Work task:
Copy out all lines from the entries below in which "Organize" occurs.

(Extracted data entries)

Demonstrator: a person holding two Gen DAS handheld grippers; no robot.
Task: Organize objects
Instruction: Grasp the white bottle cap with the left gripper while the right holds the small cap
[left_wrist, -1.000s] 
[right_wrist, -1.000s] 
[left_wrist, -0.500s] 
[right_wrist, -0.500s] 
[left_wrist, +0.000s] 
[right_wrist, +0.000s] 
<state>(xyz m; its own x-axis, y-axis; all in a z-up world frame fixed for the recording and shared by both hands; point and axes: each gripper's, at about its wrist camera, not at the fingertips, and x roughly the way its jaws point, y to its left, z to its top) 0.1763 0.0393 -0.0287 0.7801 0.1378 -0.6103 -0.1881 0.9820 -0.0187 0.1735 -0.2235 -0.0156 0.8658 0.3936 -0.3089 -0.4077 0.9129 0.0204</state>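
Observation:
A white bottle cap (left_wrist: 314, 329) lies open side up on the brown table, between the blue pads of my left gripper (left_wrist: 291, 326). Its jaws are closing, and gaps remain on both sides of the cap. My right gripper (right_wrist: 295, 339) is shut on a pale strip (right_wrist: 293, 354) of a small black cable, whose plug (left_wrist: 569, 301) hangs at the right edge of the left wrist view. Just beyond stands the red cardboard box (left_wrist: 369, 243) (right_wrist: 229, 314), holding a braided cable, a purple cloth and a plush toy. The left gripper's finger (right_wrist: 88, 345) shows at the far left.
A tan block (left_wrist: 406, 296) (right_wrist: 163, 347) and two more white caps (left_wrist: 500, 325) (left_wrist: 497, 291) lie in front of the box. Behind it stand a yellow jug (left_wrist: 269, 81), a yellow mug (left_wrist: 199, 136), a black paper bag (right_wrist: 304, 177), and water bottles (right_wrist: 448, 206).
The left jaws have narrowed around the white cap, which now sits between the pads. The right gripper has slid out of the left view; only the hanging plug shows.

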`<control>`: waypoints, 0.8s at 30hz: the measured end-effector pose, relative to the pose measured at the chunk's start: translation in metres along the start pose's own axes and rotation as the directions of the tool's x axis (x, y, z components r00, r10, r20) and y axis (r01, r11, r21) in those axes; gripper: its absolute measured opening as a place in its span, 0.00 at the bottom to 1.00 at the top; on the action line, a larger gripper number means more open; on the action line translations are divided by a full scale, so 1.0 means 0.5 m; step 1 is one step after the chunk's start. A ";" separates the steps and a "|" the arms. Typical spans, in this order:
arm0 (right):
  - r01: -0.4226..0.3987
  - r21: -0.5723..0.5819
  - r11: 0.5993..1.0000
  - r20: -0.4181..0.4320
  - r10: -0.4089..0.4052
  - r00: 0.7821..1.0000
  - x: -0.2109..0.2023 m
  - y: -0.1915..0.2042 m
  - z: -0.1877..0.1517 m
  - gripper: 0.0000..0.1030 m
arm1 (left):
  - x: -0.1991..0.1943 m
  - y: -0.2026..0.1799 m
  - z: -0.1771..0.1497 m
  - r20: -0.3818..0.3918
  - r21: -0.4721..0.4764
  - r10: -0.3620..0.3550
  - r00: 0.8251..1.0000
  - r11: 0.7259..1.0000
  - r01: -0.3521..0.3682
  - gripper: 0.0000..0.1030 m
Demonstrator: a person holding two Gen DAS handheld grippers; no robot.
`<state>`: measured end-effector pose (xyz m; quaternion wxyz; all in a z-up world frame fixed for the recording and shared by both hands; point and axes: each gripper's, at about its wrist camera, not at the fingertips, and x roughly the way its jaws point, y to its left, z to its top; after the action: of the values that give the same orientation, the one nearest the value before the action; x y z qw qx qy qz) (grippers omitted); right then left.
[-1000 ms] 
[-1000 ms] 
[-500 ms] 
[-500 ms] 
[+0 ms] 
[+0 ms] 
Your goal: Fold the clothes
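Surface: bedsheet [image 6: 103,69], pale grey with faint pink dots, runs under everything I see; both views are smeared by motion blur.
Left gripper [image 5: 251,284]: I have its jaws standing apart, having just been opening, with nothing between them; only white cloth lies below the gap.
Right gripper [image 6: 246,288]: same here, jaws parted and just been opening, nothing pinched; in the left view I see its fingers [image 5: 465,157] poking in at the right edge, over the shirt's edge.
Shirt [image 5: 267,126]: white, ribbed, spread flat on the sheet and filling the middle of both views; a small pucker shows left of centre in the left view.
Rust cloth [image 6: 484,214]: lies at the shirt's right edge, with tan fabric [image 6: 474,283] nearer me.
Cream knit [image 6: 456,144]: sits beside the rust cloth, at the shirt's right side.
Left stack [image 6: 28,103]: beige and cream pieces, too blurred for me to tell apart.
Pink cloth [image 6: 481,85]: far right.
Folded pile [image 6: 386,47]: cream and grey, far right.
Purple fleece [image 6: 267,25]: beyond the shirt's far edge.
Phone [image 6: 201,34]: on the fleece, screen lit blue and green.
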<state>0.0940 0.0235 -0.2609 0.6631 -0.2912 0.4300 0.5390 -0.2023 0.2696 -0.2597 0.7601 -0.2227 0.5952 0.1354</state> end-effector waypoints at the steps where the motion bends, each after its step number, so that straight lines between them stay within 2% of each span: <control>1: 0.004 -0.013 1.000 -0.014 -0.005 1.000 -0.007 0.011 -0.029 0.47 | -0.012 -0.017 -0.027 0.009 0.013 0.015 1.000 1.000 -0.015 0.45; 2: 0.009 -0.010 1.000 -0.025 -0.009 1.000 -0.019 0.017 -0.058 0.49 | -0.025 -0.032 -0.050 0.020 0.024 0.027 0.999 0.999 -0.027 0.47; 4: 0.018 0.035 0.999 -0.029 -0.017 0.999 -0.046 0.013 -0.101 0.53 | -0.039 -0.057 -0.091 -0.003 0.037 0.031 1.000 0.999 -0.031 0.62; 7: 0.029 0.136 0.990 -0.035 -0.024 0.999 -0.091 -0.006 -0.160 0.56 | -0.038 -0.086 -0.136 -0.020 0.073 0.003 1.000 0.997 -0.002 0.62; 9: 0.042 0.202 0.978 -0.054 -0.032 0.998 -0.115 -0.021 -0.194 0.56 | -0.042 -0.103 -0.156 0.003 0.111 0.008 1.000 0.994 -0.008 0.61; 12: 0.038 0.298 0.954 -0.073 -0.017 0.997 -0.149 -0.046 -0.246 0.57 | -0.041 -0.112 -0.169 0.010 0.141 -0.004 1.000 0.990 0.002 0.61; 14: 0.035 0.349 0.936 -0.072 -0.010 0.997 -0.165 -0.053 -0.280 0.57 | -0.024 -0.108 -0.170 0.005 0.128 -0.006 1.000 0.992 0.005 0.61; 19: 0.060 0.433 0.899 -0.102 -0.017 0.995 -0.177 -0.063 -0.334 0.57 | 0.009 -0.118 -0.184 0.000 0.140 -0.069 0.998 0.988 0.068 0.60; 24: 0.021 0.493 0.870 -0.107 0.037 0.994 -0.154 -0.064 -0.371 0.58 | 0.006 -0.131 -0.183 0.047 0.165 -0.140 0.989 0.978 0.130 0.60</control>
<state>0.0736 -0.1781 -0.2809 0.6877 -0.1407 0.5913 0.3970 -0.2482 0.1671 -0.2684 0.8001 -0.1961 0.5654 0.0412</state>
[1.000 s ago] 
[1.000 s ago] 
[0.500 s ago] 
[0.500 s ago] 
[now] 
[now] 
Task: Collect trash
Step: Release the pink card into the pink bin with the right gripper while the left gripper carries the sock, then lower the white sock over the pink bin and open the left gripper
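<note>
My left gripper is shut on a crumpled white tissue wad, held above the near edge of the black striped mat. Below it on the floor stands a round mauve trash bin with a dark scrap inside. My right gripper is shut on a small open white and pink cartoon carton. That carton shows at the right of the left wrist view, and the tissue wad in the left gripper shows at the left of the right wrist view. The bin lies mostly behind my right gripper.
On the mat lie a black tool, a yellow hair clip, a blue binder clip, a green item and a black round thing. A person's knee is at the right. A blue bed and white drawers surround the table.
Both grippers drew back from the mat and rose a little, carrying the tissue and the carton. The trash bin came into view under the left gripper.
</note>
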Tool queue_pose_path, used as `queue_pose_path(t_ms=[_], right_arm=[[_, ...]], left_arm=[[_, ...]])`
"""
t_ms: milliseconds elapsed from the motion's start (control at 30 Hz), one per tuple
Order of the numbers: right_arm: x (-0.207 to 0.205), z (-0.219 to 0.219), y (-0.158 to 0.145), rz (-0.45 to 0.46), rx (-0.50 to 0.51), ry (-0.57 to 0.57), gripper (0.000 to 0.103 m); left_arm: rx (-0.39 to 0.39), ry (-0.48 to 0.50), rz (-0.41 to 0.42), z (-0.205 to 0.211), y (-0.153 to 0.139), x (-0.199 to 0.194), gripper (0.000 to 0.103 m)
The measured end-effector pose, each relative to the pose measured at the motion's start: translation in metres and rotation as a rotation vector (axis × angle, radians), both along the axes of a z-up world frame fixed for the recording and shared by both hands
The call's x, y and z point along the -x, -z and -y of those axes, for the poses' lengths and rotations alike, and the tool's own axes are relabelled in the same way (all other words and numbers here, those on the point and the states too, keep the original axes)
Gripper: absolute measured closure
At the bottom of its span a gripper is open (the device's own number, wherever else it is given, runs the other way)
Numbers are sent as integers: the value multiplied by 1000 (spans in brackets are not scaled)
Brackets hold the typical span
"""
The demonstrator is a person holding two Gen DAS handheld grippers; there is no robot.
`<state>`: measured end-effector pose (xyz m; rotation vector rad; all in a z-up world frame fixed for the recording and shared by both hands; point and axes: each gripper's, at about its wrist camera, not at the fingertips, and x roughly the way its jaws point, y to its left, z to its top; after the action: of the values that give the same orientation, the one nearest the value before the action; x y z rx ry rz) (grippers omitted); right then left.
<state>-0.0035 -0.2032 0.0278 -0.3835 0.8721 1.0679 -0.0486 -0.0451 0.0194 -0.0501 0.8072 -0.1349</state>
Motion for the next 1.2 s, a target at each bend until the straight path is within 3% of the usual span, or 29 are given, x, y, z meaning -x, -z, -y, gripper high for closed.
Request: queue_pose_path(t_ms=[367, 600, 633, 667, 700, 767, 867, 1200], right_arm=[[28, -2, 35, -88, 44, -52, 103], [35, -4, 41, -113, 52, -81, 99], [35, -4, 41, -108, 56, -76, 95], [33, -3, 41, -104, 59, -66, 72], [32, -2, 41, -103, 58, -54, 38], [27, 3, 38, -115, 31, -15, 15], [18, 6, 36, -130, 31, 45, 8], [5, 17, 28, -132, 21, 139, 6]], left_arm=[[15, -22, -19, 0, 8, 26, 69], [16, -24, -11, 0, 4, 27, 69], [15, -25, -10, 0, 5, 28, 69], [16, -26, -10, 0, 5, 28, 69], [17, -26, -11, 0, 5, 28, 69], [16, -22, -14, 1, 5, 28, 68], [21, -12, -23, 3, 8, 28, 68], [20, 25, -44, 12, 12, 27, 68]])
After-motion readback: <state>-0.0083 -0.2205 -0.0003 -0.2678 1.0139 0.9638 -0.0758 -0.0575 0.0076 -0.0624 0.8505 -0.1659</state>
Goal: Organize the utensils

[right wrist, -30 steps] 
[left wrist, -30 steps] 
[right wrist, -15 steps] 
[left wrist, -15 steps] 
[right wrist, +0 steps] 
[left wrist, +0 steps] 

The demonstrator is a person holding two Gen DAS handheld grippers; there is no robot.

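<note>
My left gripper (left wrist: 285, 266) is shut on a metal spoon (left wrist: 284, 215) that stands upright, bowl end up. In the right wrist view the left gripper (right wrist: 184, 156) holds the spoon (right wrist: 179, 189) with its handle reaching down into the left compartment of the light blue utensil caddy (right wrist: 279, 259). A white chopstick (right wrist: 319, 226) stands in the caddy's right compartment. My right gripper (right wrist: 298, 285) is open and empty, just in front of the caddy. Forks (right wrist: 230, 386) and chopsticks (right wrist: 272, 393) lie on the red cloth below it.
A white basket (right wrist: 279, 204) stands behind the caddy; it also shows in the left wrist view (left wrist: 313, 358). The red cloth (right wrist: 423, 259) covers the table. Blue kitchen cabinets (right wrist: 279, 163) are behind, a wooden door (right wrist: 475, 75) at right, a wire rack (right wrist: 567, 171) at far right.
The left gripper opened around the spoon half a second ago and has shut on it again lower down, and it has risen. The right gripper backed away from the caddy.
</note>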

Reply:
Task: Organize objects
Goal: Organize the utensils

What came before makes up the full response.